** Problem to work on **
Print out the data below in full and exactly, skipping the pictures.

** Exercise material **
○ ○ ○ ○
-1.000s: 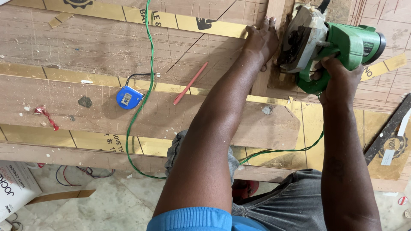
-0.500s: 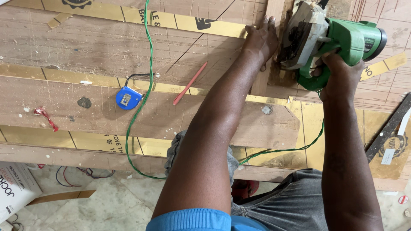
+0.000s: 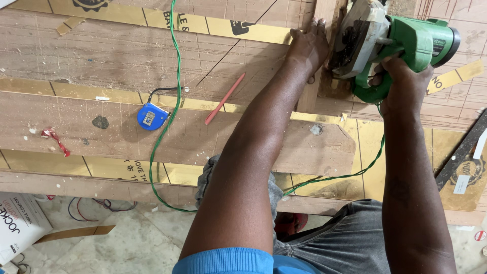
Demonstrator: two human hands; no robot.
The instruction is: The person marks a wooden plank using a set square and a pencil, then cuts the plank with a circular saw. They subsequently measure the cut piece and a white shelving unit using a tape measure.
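Note:
My right hand grips the handle of a green circular saw at the top right. The saw rests on a narrow upright wooden strip that lies on the plywood worktop. My left hand presses flat on the strip and board just left of the saw's guard. A thin pencil line runs diagonally across the plywood toward the strip. The saw's blade is hidden under its grey guard.
A green cord trails down across the boards and off the front edge. A blue tape measure and a red pencil lie left of my left arm. A black metal square sits at the right. A white box stands on the floor.
The saw has moved slightly up along the strip, away from me, with my right hand following. My left hand stays in place.

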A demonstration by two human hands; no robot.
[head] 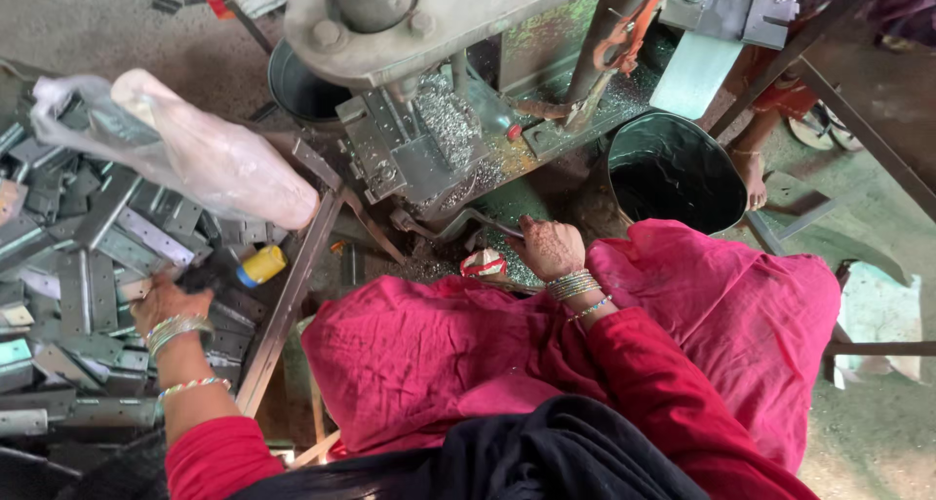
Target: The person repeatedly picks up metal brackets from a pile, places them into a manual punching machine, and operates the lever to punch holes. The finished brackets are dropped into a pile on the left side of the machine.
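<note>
My left hand [161, 300] reaches down onto a heap of grey metal brackets [88, 256] at the left, fingers curled among the pieces; whether it grips one is hidden. A black-and-yellow tool handle [249, 266] lies just right of it. My right hand [548, 249] rests closed near the base of a drilling machine [429, 139], on a curved metal bar [468, 222]. A small red-and-white object [485, 263] lies beside that hand. Red cloth covers my lap [468, 354].
A crumpled plastic bag [195, 154] lies over the bracket heap. Two dark metal buckets stand by the machine, one behind [302, 91] and one at the right [678, 173]. Metal shavings cover the machine bed. Another person's foot [753, 178] is beside the right bucket. Angled frame bars [292, 295] run between heap and lap.
</note>
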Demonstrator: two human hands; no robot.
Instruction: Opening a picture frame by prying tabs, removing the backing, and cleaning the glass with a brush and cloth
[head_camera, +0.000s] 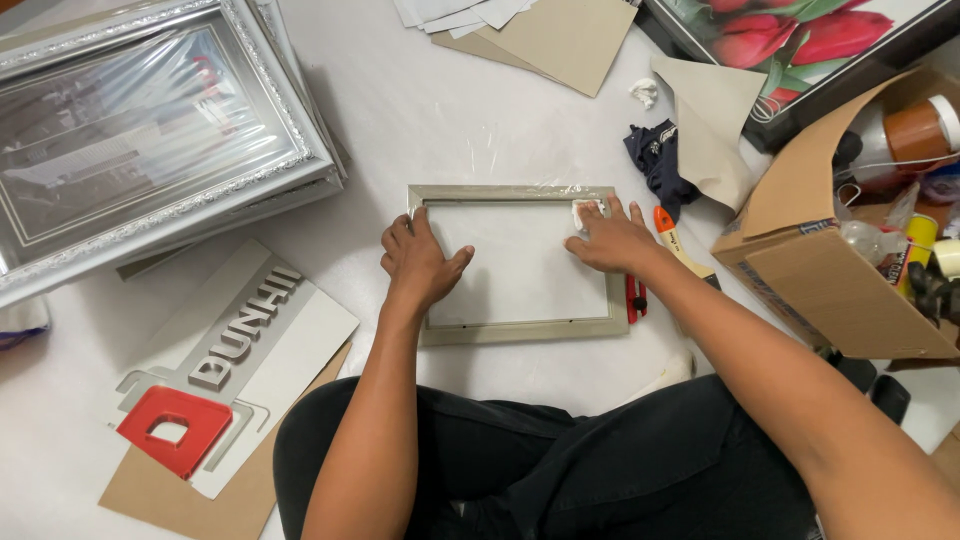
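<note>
Mid-picture, the grey picture frame (520, 334) lies flat on the floor; the left hand (418, 262) presses its glass with fingers spread, the right hand (613, 240) pins a white wad (584, 212) under its fingertips

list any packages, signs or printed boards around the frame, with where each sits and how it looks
sign board: left of the left hand, flat white-grey panel with raised grey letters and a red block.
cardboard box: beside the right hand, open, brown, holding bottles and tubes.
flower picture: top right, red tulips in a dark frame.
wrapped frames: top left, silver, under clear film.
</note>
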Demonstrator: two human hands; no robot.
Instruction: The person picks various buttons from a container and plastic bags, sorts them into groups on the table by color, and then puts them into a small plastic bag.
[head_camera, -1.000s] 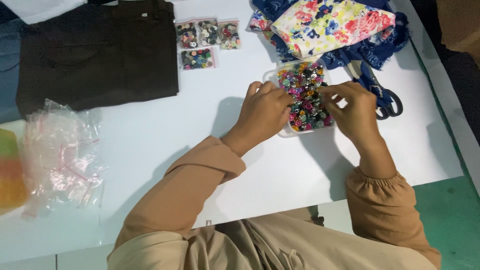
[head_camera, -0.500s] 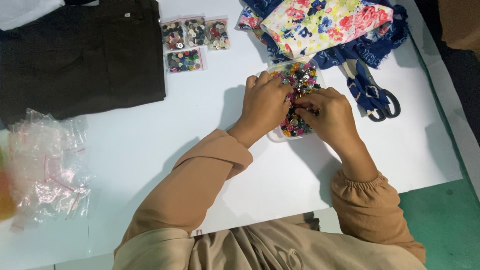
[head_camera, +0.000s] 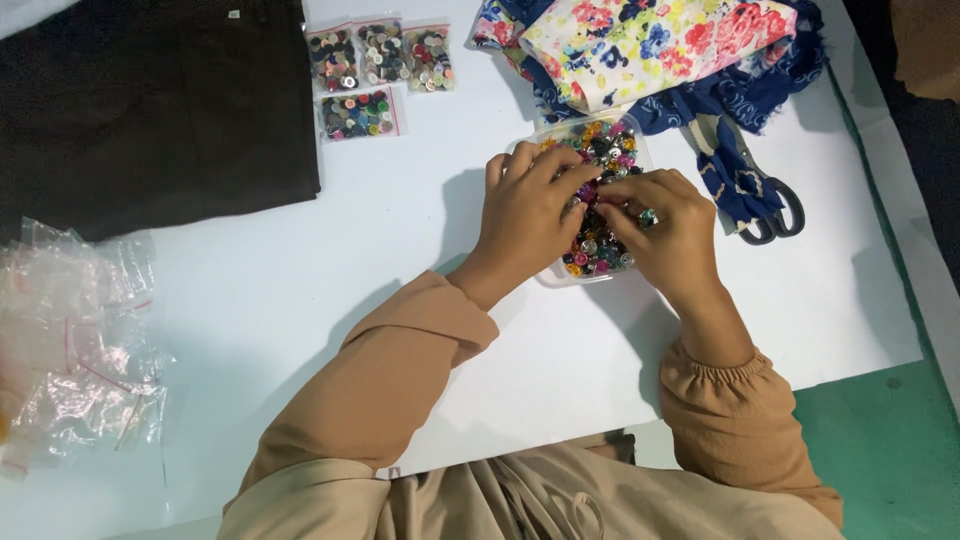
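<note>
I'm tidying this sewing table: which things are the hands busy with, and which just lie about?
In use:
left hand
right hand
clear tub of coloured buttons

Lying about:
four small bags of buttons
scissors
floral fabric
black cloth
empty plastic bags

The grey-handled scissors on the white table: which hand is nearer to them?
Right. The right hand sits over the clear plastic tray of colourful buttons, just left of the grey-handled scissors. The left hand is farther away, on the tray's far side.
</note>
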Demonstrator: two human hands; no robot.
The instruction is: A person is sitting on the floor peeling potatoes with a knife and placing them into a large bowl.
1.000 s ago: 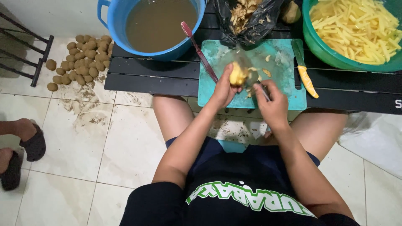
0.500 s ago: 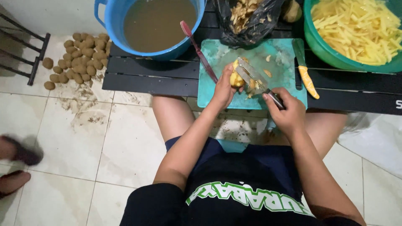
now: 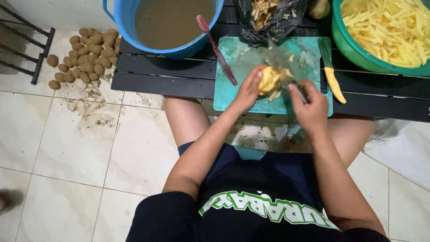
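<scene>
**A:** In the head view, what differs from half a second ago?

**B:** The right hand (image 3: 310, 102) has come back in toward the potato (image 3: 270, 79). It was drawn out to the near right of the board; now it sits just beside the potato, fingers closed around a thin dark peeler (image 3: 299, 92) whose tip meets the yellow flesh. The left hand (image 3: 247, 91) is curled around the potato as before, holding it over the teal cutting board (image 3: 244, 85).

**A:** And what does that suggest?

**B:** I judge one peeling stroke has ended and another is starting — most of the visible surface is already bare and yellow, with scraps lying on the board beneath.

**A:** How much room is there?

**B:** Tight on the far side. The black bag of peelings (image 3: 273, 18) touches the board's far edge, the blue bucket of murky water (image 3: 172, 22) stands far left, and the green basin of cut strips (image 3: 385, 36) crowds the far right. A red-handled brush (image 3: 218, 49) leans across the board's left edge — a yellow-handled knife (image 3: 331, 74) lies along its right edge, near the working hand.

**A:** Open space anywhere?

**B:** Toward the near edge of the black slatted table (image 3: 156, 76), above the knees. Unpeeled potatoes (image 3: 85, 58) sit on the tiled floor, far left and well apart.
</scene>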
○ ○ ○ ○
** Written answer **
-1.000s: 
-0.500s: 
+0.000s: 
Demonstrator: two human hands; no robot.
The instruction is: The person marks a wooden plank using a set square and a pencil, then cuts the plank with a circular saw. They subsequently measure the cut piece and a white shelving unit using a tape measure.
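Note:
My right hand grips the handle of a green circular saw at the top right. The saw rests on a narrow upright wooden strip that lies on the plywood worktop. My left hand presses flat on the strip and board just left of the saw's guard. A thin pencil line runs diagonally across the plywood toward the strip. The saw's blade is hidden under its grey guard.
A green cord trails down across the boards and off the front edge. A blue tape measure and a red pencil lie left of my left arm. A black metal square sits at the right. A white box stands on the floor.
The saw has moved slightly up along the strip, away from me, with my right hand following. My left hand stays in place.
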
A demonstration by two human hands; no robot.
[head] 
Target: The person repeatedly picks up metal brackets from a pile, places them into a manual punching machine, and operates the lever to punch holes. The finished brackets are dropped into a pile on the left side of the machine.
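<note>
My left hand [161, 300] reaches down onto a heap of grey metal brackets [88, 256] at the left, fingers curled among the pieces; whether it grips one is hidden. A black-and-yellow tool handle [249, 266] lies just right of it. My right hand [548, 249] rests closed near the base of a drilling machine [429, 139], on a curved metal bar [468, 222]. A small red-and-white object [485, 263] lies beside that hand. Red cloth covers my lap [468, 354].
A crumpled plastic bag [195, 154] lies over the bracket heap. Two dark metal buckets stand by the machine, one behind [302, 91] and one at the right [678, 173]. Metal shavings cover the machine bed. Another person's foot [753, 178] is beside the right bucket. Angled frame bars [292, 295] run between heap and lap.
</note>
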Demonstrator: two human hands; no robot.
Instruction: Opening a picture frame by prying tabs, removing the backing, and cleaning the glass with a brush and cloth
[head_camera, +0.000s] 
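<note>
Mid-picture, the grey picture frame (520, 334) lies flat on the floor; the left hand (418, 262) presses its glass with fingers spread, the right hand (613, 240) pins a white wad (584, 212) under its fingertips

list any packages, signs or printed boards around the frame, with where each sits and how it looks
sign board: left of the left hand, flat white-grey panel with raised grey letters and a red block.
cardboard box: beside the right hand, open, brown, holding bottles and tubes.
flower picture: top right, red tulips in a dark frame.
wrapped frames: top left, silver, under clear film.
</note>
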Demonstrator: two human hands; no robot.
Instruction: The person picks various buttons from a container and plastic bags, sorts them into groups on the table by color, and then puts them into a small plastic bag.
[head_camera, -1.000s] 
[head_camera, -0.500s] 
[head_camera, +0.000s] 
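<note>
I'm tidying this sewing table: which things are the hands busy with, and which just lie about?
In use:
left hand
right hand
clear tub of coloured buttons

Lying about:
four small bags of buttons
scissors
floral fabric
black cloth
empty plastic bags

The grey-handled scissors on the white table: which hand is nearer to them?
Right. The right hand sits over the clear plastic tray of colourful buttons, just left of the grey-handled scissors. The left hand is farther away, on the tray's far side.
</note>
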Demonstrator: two human hands; no robot.
The instruction is: A person is sitting on the floor peeling potatoes with a knife and placing them into a large bowl.
1.000 s ago: 
0.500 s ago: 
now: 
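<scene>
**A:** In the head view, what differs from half a second ago?

**B:** The right hand (image 3: 310, 102) has come back in toward the potato (image 3: 270, 79). It was drawn out to the near right of the board; now it sits just beside the potato, fingers closed around a thin dark peeler (image 3: 299, 92) whose tip meets the yellow flesh. The left hand (image 3: 247, 91) is curled around the potato as before, holding it over the teal cutting board (image 3: 244, 85).

**A:** And what does that suggest?

**B:** I judge one peeling stroke has ended and another is starting — most of the visible surface is already bare and yellow, with scraps lying on the board beneath.

**A:** How much room is there?

**B:** Tight on the far side. The black bag of peelings (image 3: 273, 18) touches the board's far edge, the blue bucket of murky water (image 3: 172, 22) stands far left, and the green basin of cut strips (image 3: 385, 36) crowds the far right. A red-handled brush (image 3: 218, 49) leans across the board's left edge — a yellow-handled knife (image 3: 331, 74) lies along its right edge, near the working hand.

**A:** Open space anywhere?

**B:** Toward the near edge of the black slatted table (image 3: 156, 76), above the knees. Unpeeled potatoes (image 3: 85, 58) sit on the tiled floor, far left and well apart.
</scene>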

That concludes the response.